For those of us who come from the Anglo-Saxon (or Anglo-Celtic) tradition, we might wince a bit at this alliance between Jerusalem and Athens/Rome. After all, our forebears add a twist to these norms, as we believe and share a practice of self-governance, family and clan tradition, and the notion of individual rights against the tyranny of the collective.

Thus it is three traditions that link us, yet without Catholicism all of this doesn’t work. As Professor Brad Stephan Gregory remarks in The Unintended Reformation it was the Protestant revolt that led to the French Revolution. The demise of the West did not occur with the removal of Roman civil law, nor did it occur with the abnegation of Anglo-Saxon ideas of self-governance. Rather, the glue that held the balance between the individual and society — or the “mediator” between hand and head — was the heart of the Church.

No small wonder why the West is collapsing in a heap of itself. Recall the long history of Rome against barbarians, how the Germans and Celts fought back the legions of Caesar, Augustus, Trajan, and Diocletian. Consider as well that Constantine and Justinian integralized the Church to the state, that ultimately the arrangement ended with the Great Schism of 1054 when the split between East and West became manifest.

One hesitates to whisper the word Christendom anymore, but when we speak of the West? This is the word we should be using. No, it should not ape the caesaropapism the Elizabethan scribblers accused the Catholic Church of during the sixteenth century, but rather the mediating influence of the Catholic Church on the squabbling powers of Europe.

Today, the Catholic Church still exerts this influence, not as an imposition but as a mediator and facilitator. When Pope Benedict XVI talks about Catholics as a leaven in the world, this is a good place for Christendom to be.

Whether or not the West is doomed to collapse is anyone’s guess. The late Whittaker Chambers certainly thought it was doomed to do so unless — against all odds — it revived itself in a rejuvenation of spirit. Not community, not individualism . . . but spirit in the face of dialectical materialism. If there’s a bogeyman to point toward? Perhaps in the pointing there is also a solution.

+ + +

A writer who has asked for their names to be respectfully withheld mentions that the reason why the “sexual revolution” of the 1960s impacted the world (and the Church) so radically isn’t because of anything the Second Vatican Council did, but rather because of the baby boom in the West following the Second World War — in short, the thesis of Justice Robert Bork — where the influx of children overwhelmed our institutions and the result was a race to our baser inclinations.
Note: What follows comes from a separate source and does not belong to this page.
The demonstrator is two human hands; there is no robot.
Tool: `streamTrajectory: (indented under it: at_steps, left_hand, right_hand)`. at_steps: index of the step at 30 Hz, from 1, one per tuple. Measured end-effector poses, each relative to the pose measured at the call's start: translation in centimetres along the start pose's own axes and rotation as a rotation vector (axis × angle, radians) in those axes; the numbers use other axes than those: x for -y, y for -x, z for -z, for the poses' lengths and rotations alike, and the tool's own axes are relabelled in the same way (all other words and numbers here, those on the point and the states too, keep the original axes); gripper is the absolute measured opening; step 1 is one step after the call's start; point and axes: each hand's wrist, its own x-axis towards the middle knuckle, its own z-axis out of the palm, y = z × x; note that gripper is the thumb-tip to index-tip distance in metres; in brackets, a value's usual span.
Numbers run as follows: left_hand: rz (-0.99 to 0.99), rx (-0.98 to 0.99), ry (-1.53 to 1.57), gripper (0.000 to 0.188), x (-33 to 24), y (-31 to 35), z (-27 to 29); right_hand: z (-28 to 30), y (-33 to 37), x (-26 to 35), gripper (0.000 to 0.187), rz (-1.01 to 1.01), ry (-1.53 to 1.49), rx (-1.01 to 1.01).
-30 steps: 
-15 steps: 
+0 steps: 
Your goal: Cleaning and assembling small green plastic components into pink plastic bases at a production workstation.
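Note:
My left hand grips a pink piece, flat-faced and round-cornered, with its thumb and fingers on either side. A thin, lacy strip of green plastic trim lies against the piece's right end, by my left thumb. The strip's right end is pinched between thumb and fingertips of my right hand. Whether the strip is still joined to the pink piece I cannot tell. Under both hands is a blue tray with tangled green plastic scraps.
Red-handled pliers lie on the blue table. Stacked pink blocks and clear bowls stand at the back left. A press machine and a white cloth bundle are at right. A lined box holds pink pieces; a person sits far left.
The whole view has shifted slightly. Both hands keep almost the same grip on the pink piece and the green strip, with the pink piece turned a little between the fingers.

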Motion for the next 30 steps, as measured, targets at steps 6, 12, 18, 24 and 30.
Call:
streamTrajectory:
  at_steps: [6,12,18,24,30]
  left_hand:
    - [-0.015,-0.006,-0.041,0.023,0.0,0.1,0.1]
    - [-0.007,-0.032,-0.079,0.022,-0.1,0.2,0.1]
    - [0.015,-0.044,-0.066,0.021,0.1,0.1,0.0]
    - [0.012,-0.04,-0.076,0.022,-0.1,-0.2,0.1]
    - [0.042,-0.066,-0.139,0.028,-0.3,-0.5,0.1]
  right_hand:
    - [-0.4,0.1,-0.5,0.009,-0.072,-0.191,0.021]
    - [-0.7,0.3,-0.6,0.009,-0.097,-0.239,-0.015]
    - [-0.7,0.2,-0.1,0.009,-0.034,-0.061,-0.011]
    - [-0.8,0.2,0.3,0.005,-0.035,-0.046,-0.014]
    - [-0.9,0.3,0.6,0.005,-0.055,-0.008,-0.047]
That’s an interesting thought. Quite honestly, I am moderately ashamed not to be aware of Bork’s argument if for no other reason than I am a tremendous fan of the man. One wonders whether this extends any hope that — with contracting birthrates in the Western world — does this mean the Church has an opportunity to elbow out the secular creeds that have seen fit to replace sacred ones?
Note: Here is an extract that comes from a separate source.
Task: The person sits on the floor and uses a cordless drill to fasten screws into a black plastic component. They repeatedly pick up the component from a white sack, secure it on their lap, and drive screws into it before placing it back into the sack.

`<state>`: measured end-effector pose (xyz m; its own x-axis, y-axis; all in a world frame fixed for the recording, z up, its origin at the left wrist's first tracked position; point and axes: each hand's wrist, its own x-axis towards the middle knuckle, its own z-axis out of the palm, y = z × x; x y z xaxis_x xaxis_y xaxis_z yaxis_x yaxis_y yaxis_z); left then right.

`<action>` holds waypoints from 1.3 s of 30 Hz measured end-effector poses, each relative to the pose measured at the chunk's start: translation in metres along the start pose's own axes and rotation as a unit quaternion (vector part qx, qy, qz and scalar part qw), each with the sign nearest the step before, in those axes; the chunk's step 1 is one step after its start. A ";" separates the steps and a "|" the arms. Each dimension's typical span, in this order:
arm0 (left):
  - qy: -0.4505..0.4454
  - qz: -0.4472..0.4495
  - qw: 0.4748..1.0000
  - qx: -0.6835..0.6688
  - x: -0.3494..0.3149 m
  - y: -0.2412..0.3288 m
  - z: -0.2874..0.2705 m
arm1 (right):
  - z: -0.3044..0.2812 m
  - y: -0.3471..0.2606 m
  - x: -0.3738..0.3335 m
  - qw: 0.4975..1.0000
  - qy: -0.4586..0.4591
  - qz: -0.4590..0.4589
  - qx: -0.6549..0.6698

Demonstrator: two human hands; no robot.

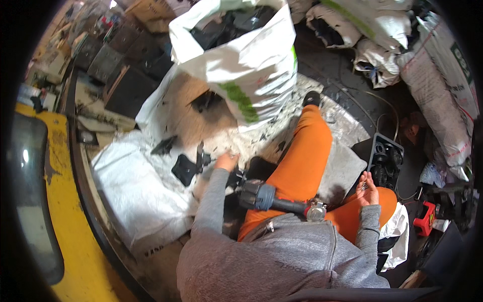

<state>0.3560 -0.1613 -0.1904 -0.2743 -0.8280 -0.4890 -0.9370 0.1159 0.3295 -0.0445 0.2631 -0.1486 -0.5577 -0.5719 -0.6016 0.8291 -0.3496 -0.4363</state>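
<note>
Black plastic part point(203, 158): one, just beside the left hand point(227, 161), ahead and left of the power tool point(257, 195). Left hand: fingers curled, grip cannot be told. Right hand point(368, 190): right of the tool, fingers partly bent, contents unclear. White sack point(251, 65): ahead of the tool, green band, faint reddish print. Grey sweater point(251, 251): behind the tool, dark lettering.

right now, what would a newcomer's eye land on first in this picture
Probably the bright orange trousers across the middle, with a dark power tool lying over them. Next, the open white sack of black pieces at the top, beyond the left hand. The worn yellow panel along the left edge also stands out.
</note>
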 end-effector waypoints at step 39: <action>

That seems rather doubtful, though the dice are indeed loaded in our favor.

+ + +

Another writer suggests that the post hoc ergo propter hoc link between the “sexual revolution” and the Second Vatican Council is not that at all, but rather that the two are intrinsically linked; the latter being a surrender to the former.

Part of this is that I — and many other Catholics who were raised in the John Paul II era — have no conception of a pre-Vatican II Catholicism. The Catholicism we were raised with was one of 1960s era pastels and Gather hymnals, one where we couldn’t quite figure out what our parents were trying to reform, but saw on the news how John Paul II could rally millions to Christ with a witness aimed straight against the black heart of Soviet Communism.

When the Berlin Wall fell and the Soviet Union collapsed, we rejoiced. This is the power of a Catholic Church with no allegiances save but to Christ? After all, if the rosary and Our Lady of Fatima could end Communism, why couldn’t we end abortion as well?

To this generation, the dignity of human life is our imperative; a commitment to family its only guarantee. Slowly we are excavating the things we have lost, but it comes in fits and starts.

Hence today’s problem. Too often we find tradition, but we have very few mediators. Ergo, when we rediscover the old forms, we tend to obey its rules rather than appreciate why those traditions were kept in the first place. Others find the immense beauty and mercy of the Church…but fail to appreciate the core of why we built traditions around these values, these cores, the Eucharistic Mass.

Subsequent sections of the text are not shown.